Game Companies & the Scene


#1

I’ve been wondering about something: To what extent are companies like Capcom aware of the scenes that have built up around their games? I don’t just mean that from a political standpoint; I mean it from a game design standpoint, too.

For example, take Makoto’s bread-'n-butter combo from 3rd Strike, Karakusa -> FP -> rush punch. Did Capcom’s developers know about that when the game came out? Was it something that they intended to put in the game, whether directly or indirectly? In other words, did Capcom know that people were going to take the language of their games and put it under a microscope and try using it every which way until combos like that emerged, or did they just “fire and forget”?

There are lots of things like that, and they’re all pretty esoteric combinations of moves & timing, so it seems pretty unlikely that Capcom could have planned on all of them. But, do they know or care about them now? When they started developing SF4, were there game designers watching YouTube videos of 3s gameplay and saying, “I don’t think that combo should have made it into the game,” or, “Why can’t this move link into that move?”

What do you guys think?


#2

It’s fact that Capcom designs their games with the competitive community in mind. They’ve had top players test games in the past, and the tradition of releasing consecutive installments of games with minor changes are often balance tweaks. Developers can never fully dictate how a game will look competitively years down the line after its release, and pretty much every SF has had bugs that have shaped the game competitively.


#3

You’re definitely right about the inability to curate a game’s competitive nature completely.

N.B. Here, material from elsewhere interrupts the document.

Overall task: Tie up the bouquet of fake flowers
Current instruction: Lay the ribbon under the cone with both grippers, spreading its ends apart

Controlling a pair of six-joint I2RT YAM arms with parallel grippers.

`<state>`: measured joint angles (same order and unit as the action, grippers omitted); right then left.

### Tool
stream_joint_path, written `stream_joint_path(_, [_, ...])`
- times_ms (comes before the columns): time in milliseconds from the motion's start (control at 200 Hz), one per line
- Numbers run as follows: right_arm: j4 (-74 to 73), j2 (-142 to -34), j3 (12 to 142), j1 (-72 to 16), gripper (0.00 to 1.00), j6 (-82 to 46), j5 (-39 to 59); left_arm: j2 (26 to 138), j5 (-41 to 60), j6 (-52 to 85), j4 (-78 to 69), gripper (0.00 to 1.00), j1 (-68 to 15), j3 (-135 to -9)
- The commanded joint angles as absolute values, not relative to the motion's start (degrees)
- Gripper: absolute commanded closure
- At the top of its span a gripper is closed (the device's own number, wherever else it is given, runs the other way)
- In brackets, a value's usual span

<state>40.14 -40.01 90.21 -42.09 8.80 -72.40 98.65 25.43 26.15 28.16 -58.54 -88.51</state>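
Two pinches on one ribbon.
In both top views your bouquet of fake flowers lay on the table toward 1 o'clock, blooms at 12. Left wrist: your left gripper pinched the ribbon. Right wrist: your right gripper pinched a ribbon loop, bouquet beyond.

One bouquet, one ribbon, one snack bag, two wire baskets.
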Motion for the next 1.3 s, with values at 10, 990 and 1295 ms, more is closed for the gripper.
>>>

Games–especially video fighting games–are essentially languages that players learn to speak. Game designers create the words & grammar, but players put them together.

It’s really cool that companies are involved in the scene that way. I was really worried that the competitive gaming scene was playing the games in a way the developer’s didn’t intend! It’s awesome to know that Capcom is willing to cater to such a niche market, though I’m sure this tiny niche market drops more cash on merchandise than most bigger communities do!


#4

What’s a niche market here is much bigger in Japan, so their interest in making competitively viable games isn’t a charity effort. As the community grows overseas in North America and Europe that only serves to supplement an already substantial market which is why were seeing so many releases recently (SF4, Tatsu vs Cap, Doujin fighters). It’s an exciting time for competitive fighting game enthusiasts.


#5

I didn’t realize it was so big in Japan. I mean, Super Battle Opera is a good indicator of just how popular it is, but I actually kind of thought it was on the decline in America. There are so few arcades left, it seems like the scene is really segmenting over here.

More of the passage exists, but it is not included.